Re: [sqlalchemy] Difficulties with parallel data insertion into the same table

2015-01-22 Thread SF Markus Elfring

> So there is no valid use case for parallel generation of tables
> except in particular kinds of multi-tenancy situations.

I find my use case simple enough (and therefore very valid).
I am going to manage two database tables by corresponding
Python classes with SQLAlchemy services.

I would appreciate if I can fill these data structures in parallel
without a serial database preparation step (table creation with
repeated meta-data specification).

Regards,
Markus

-- 
You received this message because you are subscribed to the Google Groups 
"sqlalchemy" group.
To unsubscribe from this group and stop receiving emails from it, send an email 
to sqlalchemy+unsubscr...@googlegroups.com.
To post to this group, send email to sqlalchemy@googlegroups.com.
Visit this group at http://groups.google.com/group/sqlalchemy.
For more options, visit https://groups.google.com/d/optout.


Re: [sqlalchemy] Difficulties with parallel data insertion into the same table

2015-01-22 Thread Jonathan Vanasco

>
> On Thursday, January 22, 2015 at 2:40:19 PM UTC-5, SF Markus Elfring wrote:
> I am surprised that this database software show such (unexpected) 
> behaviour.
>
 
Aside from what Michael wrote...

The reason why you're seeing an IntegrityError like that, is because 
Postgres is raising an integrity error on it's internal tables.  The `pg_` 
prefix is well known to relate to internal postgres system data. 
 PostgreSQL explicitly reserves the `pg_` prefix for it's own schemas and 
advises users against creating tables that begin with `pg_` as well 
(http://www.postgresql.org/docs/9.2/static/ddl-schemas.html).  So to those 
with experience in Postgres, this wouldn't be unexpected error and 
accurately explains what the underlying problem is.

-- 
You received this message because you are subscribed to the Google Groups 
"sqlalchemy" group.
To unsubscribe from this group and stop receiving emails from it, send an email 
to sqlalchemy+unsubscr...@googlegroups.com.
To post to this group, send email to sqlalchemy@googlegroups.com.
Visit this group at http://groups.google.com/group/sqlalchemy.
For more options, visit https://groups.google.com/d/optout.

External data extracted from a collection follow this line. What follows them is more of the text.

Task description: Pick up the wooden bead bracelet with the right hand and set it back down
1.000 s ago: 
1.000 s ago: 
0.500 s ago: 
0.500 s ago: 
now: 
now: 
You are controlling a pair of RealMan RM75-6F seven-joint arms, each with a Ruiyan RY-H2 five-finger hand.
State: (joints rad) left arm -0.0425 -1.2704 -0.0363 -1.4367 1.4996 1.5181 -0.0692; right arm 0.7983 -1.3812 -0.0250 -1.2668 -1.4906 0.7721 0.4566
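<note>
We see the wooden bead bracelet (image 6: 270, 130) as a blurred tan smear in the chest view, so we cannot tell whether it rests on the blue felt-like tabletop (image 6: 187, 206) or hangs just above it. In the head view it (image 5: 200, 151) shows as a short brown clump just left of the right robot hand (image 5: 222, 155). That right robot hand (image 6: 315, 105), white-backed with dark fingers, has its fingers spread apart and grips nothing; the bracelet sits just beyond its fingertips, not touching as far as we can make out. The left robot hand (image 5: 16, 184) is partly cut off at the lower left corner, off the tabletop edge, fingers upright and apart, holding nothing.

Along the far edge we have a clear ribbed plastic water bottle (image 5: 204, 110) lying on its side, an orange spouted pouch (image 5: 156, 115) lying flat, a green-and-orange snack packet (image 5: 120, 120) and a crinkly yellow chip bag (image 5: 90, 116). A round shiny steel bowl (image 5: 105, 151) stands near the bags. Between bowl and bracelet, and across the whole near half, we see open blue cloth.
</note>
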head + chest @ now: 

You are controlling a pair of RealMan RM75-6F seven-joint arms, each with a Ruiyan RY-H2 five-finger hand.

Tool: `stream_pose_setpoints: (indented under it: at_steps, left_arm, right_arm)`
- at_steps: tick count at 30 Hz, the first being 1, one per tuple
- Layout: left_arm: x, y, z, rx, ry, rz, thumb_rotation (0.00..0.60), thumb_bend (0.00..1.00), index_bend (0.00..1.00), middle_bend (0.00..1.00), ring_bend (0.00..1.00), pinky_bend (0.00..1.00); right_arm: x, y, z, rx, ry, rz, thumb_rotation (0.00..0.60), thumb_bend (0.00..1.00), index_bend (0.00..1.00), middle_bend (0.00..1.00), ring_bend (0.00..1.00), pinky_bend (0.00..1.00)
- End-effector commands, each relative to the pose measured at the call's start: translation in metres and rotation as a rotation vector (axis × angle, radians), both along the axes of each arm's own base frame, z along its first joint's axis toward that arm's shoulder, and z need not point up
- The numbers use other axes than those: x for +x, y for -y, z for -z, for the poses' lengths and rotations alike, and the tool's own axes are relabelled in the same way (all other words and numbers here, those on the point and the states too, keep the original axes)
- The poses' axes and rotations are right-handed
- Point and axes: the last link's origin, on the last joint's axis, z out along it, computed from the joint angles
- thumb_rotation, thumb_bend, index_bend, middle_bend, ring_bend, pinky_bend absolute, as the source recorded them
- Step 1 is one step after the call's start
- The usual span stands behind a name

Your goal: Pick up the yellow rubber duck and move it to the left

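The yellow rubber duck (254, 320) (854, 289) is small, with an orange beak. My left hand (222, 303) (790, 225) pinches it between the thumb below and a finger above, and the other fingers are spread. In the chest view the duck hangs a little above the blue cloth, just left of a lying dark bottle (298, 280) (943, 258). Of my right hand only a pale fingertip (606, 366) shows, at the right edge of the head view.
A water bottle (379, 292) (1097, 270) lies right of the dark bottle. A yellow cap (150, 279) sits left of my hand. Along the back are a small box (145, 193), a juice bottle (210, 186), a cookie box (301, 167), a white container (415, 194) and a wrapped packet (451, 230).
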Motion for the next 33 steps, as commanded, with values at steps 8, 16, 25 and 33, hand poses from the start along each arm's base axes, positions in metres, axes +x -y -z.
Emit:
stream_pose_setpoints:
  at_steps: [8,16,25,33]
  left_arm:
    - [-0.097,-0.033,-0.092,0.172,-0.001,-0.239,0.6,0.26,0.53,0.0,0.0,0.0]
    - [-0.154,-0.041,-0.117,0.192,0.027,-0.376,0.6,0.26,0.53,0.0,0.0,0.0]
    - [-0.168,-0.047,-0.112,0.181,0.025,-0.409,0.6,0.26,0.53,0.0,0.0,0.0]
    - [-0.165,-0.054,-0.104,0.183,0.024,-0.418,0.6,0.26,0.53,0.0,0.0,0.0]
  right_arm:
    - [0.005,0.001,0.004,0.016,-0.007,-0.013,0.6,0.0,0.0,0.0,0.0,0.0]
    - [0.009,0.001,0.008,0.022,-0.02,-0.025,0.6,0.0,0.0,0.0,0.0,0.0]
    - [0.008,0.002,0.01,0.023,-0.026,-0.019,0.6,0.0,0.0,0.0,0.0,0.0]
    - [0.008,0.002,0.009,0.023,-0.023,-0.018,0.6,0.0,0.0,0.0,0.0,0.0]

Re: [sqlalchemy] Difficulties with parallel data insertion into the same table

2015-01-22 Thread Michael Bayer


SF Markus Elfring  wrote:

> 
>> The concurrent creation of tables is an extremely unusual use case
>> that I would not recommend, but especially when two different
>> threads/processes are contending to create the same table,
> 
> Should this use case become more known after the number of processor
> cores grew in various computers through the years?

not at all.

The schema of a relational database is fixed in a similar way as to the 
structure of the software itself.  Just like it’s not a great idea to 
dynamically produce and compile new code within an application in order to 
solve an issue, it’s not a great idea to produce new schema structures on the 
fly. Decent relational database design will typically have as many as a few 
dozen tables in order to handle a particular component of a reasonably-designed 
application; databases that have hundreds of tables are typically dealing with 
multiple sub-components of an application.  A schema that has “N” tables 
with no upper bound doesn’t actually have any schema design, the app is just 
generating tables in response to data input.   So there is no valid use case 
for parallel generation of tables except in particular kinds of multi-tenancy 
situations.




> 
> 
>> that suggests the system attempts to encode data within the database
>> schema itself; that is, the existence of a table “XYZ” in fact
>> represents the data “XYZ” being present.
> 
> I do not try to achieve such a data encoding for my software application
> at the moment.
> 
> 
>> Otherwise, the PG developers in that thread suggest this use case
>> can be facilitated using postgres advisory locks.
> 
> I am going to try another approach out.
> 
> * Will it be more useful here to extend a serial database preparation step
>  before records will be stored by background processes simultaneously?
> 
> * How often will corresponding implementation details need to be redesigned?
> 
> Regards,
> Markus

-- 
You received this message because you are subscribed to the Google Groups 
"sqlalchemy" group.
To unsubscribe from this group and stop receiving emails from it, send an email 
to sqlalchemy+unsubscr...@googlegroups.com.
To post to this group, send email to sqlalchemy@googlegroups.com.
Visit this group at http://groups.google.com/group/sqlalchemy.
For more options, visit https://groups.google.com/d/optout.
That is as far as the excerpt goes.